Sorting on DataCube

diegospereira · September 16, 2019, 8:52pm

I’ve created a pandas dataframe, from which I instanciated a ColumnDataSource for building a DataCube. My issue is: the DataCube sorts my data in a different way that both the dataframe and the source are sorted, and I didn’t find any kind of configuration to set this behaviour up.

Bryan · September 16, 2019, 9:47pm

Hi @diegospereira, the example in the examples directory seems to present the data sorted according to the order the columns are given in. I am not sure there is any different behavior that is configurable at present. In order to speculate about anything you would need to provide a minimal complete examples that could be run to see what you are seeing.
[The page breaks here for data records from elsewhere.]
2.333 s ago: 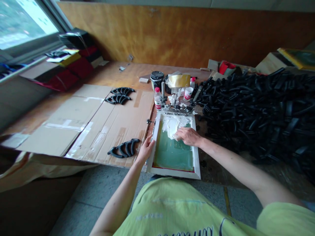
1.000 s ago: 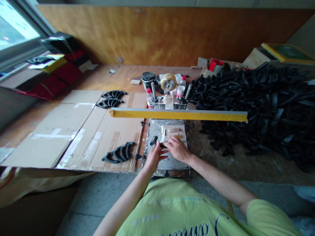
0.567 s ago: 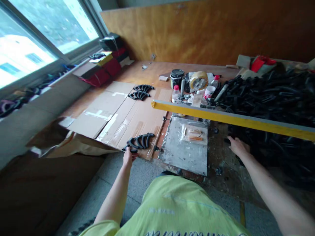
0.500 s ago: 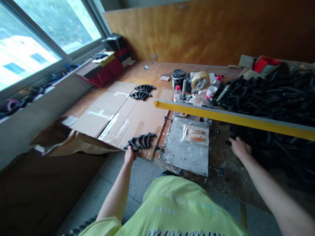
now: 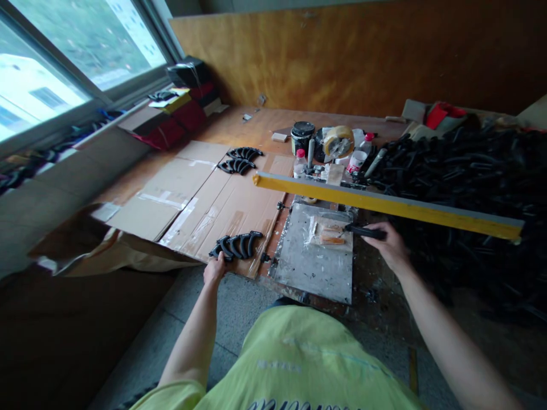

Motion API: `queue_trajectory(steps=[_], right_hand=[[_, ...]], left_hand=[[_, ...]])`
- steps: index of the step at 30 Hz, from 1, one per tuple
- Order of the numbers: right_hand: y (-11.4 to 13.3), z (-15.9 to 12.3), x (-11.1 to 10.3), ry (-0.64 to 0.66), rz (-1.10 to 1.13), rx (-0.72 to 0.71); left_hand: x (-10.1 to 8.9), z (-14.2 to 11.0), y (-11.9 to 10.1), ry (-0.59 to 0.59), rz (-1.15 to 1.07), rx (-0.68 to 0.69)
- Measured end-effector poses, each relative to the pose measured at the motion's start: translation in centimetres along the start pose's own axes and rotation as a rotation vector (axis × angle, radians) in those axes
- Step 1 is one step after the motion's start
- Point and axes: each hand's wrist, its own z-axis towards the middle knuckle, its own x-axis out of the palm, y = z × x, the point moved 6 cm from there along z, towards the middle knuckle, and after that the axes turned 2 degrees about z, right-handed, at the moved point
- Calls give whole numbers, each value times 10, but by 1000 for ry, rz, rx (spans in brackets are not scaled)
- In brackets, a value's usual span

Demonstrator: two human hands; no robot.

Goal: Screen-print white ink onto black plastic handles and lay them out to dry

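My right hand point(image 5: 392, 246) is closed on one end of a black curved handle-like piece point(image 5: 368, 231). The piece points left over the right edge of a grey metal plate point(image 5: 311, 279). On that plate lies a clear plastic bag point(image 5: 331, 230) with orange-brown strips in it. My left hand point(image 5: 213, 270) is at the near edge of the cardboard point(image 5: 171, 188), its thumb pressed on the end of a fanned row of black curved pieces point(image 5: 237, 246). Its other fingers are mostly hidden. Farther back on the cardboard are two more fanned rows of black pieces point(image 5: 239, 160).
A yellow bar point(image 5: 384, 205) spans above the plate and the right side. A large heap of black pieces point(image 5: 448, 171) fills the right. Behind the plate stand a black-lidded tub point(image 5: 302, 136), a tape roll point(image 5: 339, 142) and a red-capped bottle point(image 5: 300, 163). Boxes point(image 5: 171, 117) stand by the window.
My right hand has come from the heap leftward to the plate, now showing a black curved piece in it. My left hand stays by the near row. The view has shifted slightly.
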Motion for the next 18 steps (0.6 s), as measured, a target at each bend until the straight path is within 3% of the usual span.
queue_trajectory(steps=[3, 5, 8, 13, 16, 18], right_hand=[[18, 2, 58, 207, -110, -140], [25, 2, 81, 267, -219, -260], [29, 2, 95, 279, -380, -382], [33, -5, 99, 304, -629, -502], [47, -12, 105, 274, -672, -552], [64, -19, 120, 276, -622, -580]], left_hand=[[0, -7, -1, 17, 0, -21], [-3, -10, -2, 5, 5, -36], [-6, -13, -6, -21, 10, -59], [-8, -17, -8, -50, 6, -95], [-10, -14, 0, -55, 2, -114], [-13, -9, 9, -57, 4, -121]])
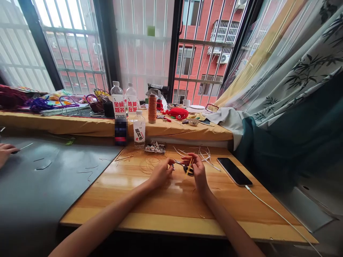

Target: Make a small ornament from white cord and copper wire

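Over the wooden table, my left hand (162,172) is closed in a pinch on a small whitish-and-blue piece (173,166), too small to name. A short way to its right, my right hand (198,172) holds a thin yellow stick (189,167), tilted, between thumb and fingers. Black-handled scissors (189,171) lie on the table just behind the stick, their blades pointing toward my left hand. My right fingers partly cover the scissors. Thin brown wire (146,166) lies in loose loops beyond my left hand, and white strips (207,156) lie behind my right hand.
A clear tray of small pieces (155,147) stands at the table's back beside a bottle (139,132). A phone (234,171) with a white cable lies at right. A spool (152,109) stands on the sill. Another person's hand (5,153) is at far left over the grey table (53,185).
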Tool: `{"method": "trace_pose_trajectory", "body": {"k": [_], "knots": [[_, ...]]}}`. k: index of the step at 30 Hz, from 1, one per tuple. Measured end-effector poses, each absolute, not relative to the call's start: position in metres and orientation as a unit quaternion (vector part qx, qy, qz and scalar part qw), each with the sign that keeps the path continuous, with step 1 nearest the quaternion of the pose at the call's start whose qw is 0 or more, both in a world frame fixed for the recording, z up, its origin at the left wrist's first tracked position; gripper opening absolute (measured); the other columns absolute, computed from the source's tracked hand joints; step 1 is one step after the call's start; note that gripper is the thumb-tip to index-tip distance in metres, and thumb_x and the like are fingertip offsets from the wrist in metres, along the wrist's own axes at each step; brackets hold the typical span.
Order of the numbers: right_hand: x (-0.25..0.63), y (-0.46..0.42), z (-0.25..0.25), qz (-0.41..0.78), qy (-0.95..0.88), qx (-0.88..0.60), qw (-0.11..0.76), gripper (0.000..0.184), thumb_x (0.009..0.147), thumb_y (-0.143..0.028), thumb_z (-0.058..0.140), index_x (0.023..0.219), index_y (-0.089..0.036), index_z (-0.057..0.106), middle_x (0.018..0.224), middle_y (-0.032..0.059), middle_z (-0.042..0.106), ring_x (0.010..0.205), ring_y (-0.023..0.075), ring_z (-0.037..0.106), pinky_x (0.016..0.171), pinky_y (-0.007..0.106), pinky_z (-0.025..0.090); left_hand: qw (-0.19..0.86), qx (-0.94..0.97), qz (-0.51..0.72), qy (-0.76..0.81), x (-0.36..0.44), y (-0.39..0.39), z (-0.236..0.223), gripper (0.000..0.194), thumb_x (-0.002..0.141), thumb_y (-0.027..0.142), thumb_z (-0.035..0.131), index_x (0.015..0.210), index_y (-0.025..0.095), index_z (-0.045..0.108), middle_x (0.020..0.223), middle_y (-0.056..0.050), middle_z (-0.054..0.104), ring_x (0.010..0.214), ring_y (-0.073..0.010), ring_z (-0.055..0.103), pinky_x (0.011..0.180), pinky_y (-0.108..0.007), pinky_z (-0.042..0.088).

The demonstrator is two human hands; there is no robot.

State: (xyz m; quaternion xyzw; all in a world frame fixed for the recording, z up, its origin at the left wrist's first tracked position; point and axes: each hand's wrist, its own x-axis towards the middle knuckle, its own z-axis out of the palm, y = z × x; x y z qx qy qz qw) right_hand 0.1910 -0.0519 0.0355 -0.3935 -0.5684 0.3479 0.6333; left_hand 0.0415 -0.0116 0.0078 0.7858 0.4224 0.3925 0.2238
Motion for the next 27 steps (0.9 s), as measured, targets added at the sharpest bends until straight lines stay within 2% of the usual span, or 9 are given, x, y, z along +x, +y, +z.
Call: {"method": "trace_pose_trajectory", "body": {"k": [5, 8, 12, 16, 20, 23, 27], "knots": [[0.189, -0.045, 0.035, 0.41, -0.531, -0.398, 0.626, 0.025, 0.072, -0.04, 0.051, 0.082, -0.021, 0.04, 0.086, 0.0048, 0.062, 0.06, 0.012, 0.057, 0.051, 0.022, 0.039, 0.243, 0.817, 0.346, 0.392, 0.04, -0.009, 0.008, 0.019, 0.075, 0.017, 0.042, 0.086, 0.018, 0.058, 0.071, 0.0, 0.062, 0.065, -0.012, 0.055, 0.061, -0.021, 0.04], [0.189, -0.044, 0.033, 0.431, -0.506, -0.403, 0.628, 0.031, 0.071, -0.05, 0.05, 0.076, -0.021, 0.041, 0.072, 0.0007, 0.061, 0.048, 0.0091, 0.051, 0.046, 0.021, 0.036, 0.217, 0.842, 0.313, 0.383, 0.039, -0.008, 0.006, 0.021, 0.076, 0.02, 0.044, 0.086, 0.018, 0.061, 0.075, -0.002, 0.064, 0.07, -0.0137, 0.056, 0.065, -0.023, 0.04], [0.188, -0.044, 0.029, 0.457, -0.495, -0.42, 0.608, 0.042, 0.071, -0.06, 0.042, 0.075, -0.02, 0.05, 0.055, -0.0036, 0.051, 0.04, 0.0068, 0.04, 0.04, 0.02, 0.029, 0.204, 0.85, 0.307, 0.376, 0.039, -0.007, 0.003, 0.023, 0.078, 0.022, 0.042, 0.088, 0.018, 0.063, 0.081, -0.004, 0.064, 0.076, -0.015, 0.056, 0.068, -0.024, 0.04], [0.189, -0.042, 0.026, 0.45, -0.496, -0.448, 0.593, 0.037, 0.07, -0.052, 0.048, 0.066, -0.017, 0.056, 0.049, -0.0045, 0.044, 0.04, 0.0058, 0.036, 0.039, 0.02, 0.026, 0.196, 0.855, 0.309, 0.366, 0.038, -0.009, 0.004, 0.021, 0.078, 0.026, 0.045, 0.087, 0.018, 0.062, 0.082, -0.004, 0.062, 0.074, -0.0147, 0.055, 0.067, -0.024, 0.041], [0.19, -0.041, 0.026, 0.45, -0.488, -0.448, 0.599, 0.024, 0.067, -0.04, 0.055, 0.076, -0.018, 0.053, 0.051, -0.0056, 0.048, 0.04, 0.0059, 0.036, 0.04, 0.019, 0.027, 0.203, 0.875, 0.294, 0.325, 0.038, -0.011, 0.005, 0.018, 0.077, 0.023, 0.047, 0.084, 0.019, 0.063, 0.085, -0.004, 0.06, 0.075, -0.0147, 0.055, 0.067, -0.024, 0.041], [0.19, -0.041, 0.026, 0.448, -0.476, -0.443, 0.613, 0.024, 0.064, -0.038, 0.058, 0.075, -0.019, 0.049, 0.052, -0.0067, 0.048, 0.041, 0.006, 0.037, 0.041, 0.019, 0.028, 0.211, 0.88, 0.3, 0.303, 0.037, -0.014, 0.006, 0.02, 0.079, 0.02, 0.044, 0.086, 0.02, 0.063, 0.088, -0.005, 0.059, 0.076, -0.014, 0.055, 0.069, -0.024, 0.042], [0.193, -0.038, 0.022, 0.43, -0.474, -0.456, 0.619, 0.026, 0.061, -0.039, 0.062, 0.072, -0.019, 0.049, 0.051, -0.0067, 0.047, 0.045, 0.0077, 0.042, 0.045, 0.02, 0.031, 0.159, 0.87, 0.326, 0.334, 0.036, -0.016, 0.008, 0.017, 0.077, 0.025, 0.049, 0.089, 0.02, 0.06, 0.093, -0.005, 0.055, 0.081, -0.0153, 0.053, 0.072, -0.026, 0.041]]}}
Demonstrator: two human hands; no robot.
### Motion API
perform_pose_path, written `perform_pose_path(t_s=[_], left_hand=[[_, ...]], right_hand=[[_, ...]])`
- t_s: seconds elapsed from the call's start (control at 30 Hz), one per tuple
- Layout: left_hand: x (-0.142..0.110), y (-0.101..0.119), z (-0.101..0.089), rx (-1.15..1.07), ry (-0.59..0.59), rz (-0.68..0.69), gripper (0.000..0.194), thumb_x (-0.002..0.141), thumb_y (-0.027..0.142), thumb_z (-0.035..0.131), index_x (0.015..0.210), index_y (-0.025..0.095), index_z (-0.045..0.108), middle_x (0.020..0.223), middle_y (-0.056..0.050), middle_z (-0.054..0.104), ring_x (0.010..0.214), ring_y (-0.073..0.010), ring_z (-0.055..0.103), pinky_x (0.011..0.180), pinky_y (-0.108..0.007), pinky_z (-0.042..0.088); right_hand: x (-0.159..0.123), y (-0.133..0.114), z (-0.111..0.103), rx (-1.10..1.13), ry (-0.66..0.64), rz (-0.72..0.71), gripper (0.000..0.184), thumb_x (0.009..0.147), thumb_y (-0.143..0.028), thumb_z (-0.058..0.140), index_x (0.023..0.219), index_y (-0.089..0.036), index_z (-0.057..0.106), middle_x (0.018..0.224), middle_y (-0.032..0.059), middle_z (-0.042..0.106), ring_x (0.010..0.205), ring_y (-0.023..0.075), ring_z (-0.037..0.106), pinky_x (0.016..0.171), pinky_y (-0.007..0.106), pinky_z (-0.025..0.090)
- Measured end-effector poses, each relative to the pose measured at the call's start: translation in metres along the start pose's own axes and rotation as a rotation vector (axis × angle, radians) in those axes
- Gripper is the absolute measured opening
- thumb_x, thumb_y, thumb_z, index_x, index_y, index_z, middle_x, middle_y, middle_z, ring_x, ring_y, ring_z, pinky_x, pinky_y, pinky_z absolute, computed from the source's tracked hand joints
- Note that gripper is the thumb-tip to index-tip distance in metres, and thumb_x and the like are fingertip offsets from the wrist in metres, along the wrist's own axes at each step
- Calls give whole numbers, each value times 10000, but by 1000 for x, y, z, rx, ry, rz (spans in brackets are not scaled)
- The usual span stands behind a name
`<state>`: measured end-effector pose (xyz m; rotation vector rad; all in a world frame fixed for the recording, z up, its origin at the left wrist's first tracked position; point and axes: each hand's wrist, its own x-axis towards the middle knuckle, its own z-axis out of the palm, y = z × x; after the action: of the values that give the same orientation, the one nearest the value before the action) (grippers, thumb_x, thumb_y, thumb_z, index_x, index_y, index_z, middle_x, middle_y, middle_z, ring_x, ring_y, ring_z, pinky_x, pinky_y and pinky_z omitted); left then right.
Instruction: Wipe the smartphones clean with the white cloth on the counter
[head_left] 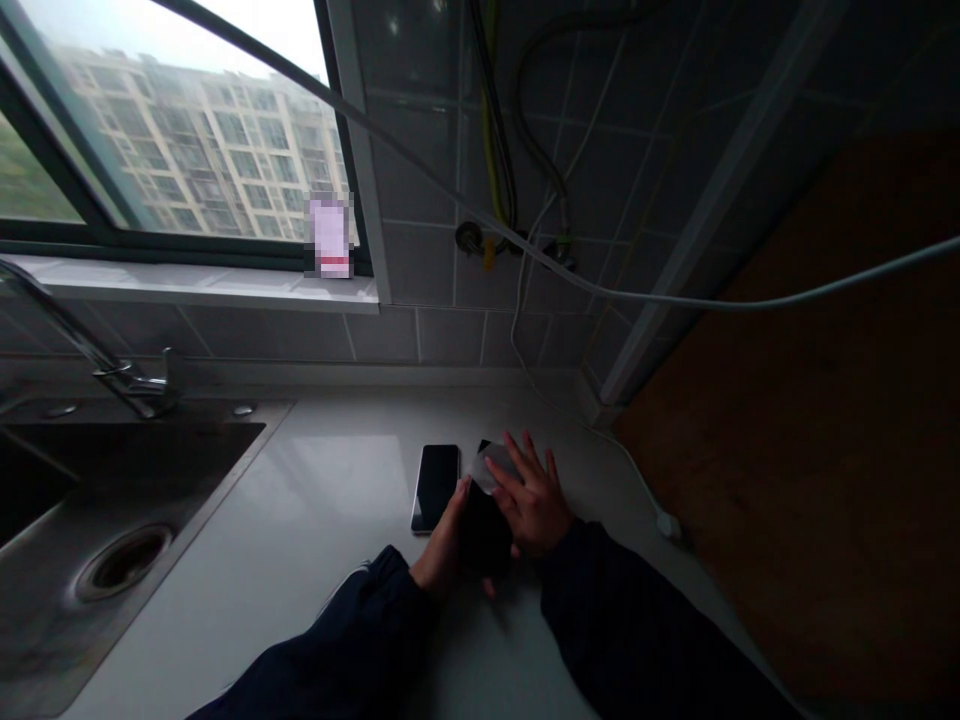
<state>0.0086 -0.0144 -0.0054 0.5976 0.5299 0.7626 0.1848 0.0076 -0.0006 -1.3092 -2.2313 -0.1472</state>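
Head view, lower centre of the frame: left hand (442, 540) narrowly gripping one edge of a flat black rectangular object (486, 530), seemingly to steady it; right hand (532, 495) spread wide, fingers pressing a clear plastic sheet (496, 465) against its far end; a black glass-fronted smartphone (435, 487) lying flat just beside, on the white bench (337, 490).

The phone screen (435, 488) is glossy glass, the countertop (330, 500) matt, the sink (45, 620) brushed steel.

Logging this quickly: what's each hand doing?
Left hand: gripping the edge of a dark phone-like object.
Right hand: open, spread on a translucent sheet.
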Motion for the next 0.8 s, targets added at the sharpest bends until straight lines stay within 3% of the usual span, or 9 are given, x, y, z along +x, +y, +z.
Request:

diegospereira · September 16, 2019, 11:33pm

Sure thing!

This code reproduces what I’m facing:

from bokeh.plotting import show, figure
from bokeh.models import ColumnDataSource, TableColumn
from bokeh.models.widgets.tables import (DataCube, GroupingInfo, SumAggregator,
                                         StringFormatter, NumberFormatter)

import pandas as pd
import numpy as np

# sample data generation
queries = [f'query{i}' for i in range(100)]
pages = [f'page{i}' for i in range(20)]
size = 1000

data = {
    'page': np.random.choice(pages, size),
    'query': np.random.choice(queries, size),
    'impressions': np.random.randint(0, 1000, size)
}

output_notebook()

df = pd.DataFrame(data)

# These index are user just for sorting the dataframe
index1 = df.groupby(['query'])['impressions'].agg(pd.Series.sum)
index2 = df.groupby(['query', 'page'])['impressions'].agg(pd.Series.sum)

df = (df
      .groupby(['query', 'page'])
      .agg({
          'impressions': pd.Series.sum
      }))

for (query, page), val in index2.items():
    df.loc[(query, page), 'sort1'] = index1[query]
    df.loc[(query, page), 'sort2'] = val

    
df.sort_values(by=['sort1', 'sort2'], ascending=False, inplace=True)
df.drop(['sort1', 'sort2'], axis=1, inplace=True)
df.reset_index(inplace=True)

source = ColumnDataSource(df)

target = ColumnDataSource(data=dict(row_indices=[], labels=[]))

str_formatter = StringFormatter(font_style='bold')
num_formatter = NumberFormatter(format='0.[00]')
pct_formatter = NumberFormatter(format='0.0[0]%')

columns = [
    TableColumn(field='page', title='Query', width=120, sortable=False, formatter=str_formatter),
    TableColumn(field='impressions', title='Impressões', width=40, sortable=False)
]

grouping = [
    GroupingInfo(getter='query', aggregators=[SumAggregator(field_='impressions')])
]

cube = DataCube(source=source, columns=columns, grouping=grouping, target=target, width=1000)

show(cube)

On the left, it is shown the DataCube result, on the right, the table from the same source:

Is there a way to sort the DataCube rows the same way the source rows are sorted?

Bryan · September 17, 2019, 5:40am

@diegospereira Right, as I mentioned, it is sorting the first column by value, and since the the first column is strings, it is sorting lexicographically, means, e.g. “query19” is less then “query2”. So the results are exactly what I would expect. AFAIK there is not currently any way to modify or turn off this default sorting scheme. Longer term, you could make a GitHub issue to request some control over the sorting. Short term the only suggestion I have if for you to pad the numbers in the values with leading zeros. I.e., “query02” instead of “query2”. Then things will sort the way you want (if I understand what you want).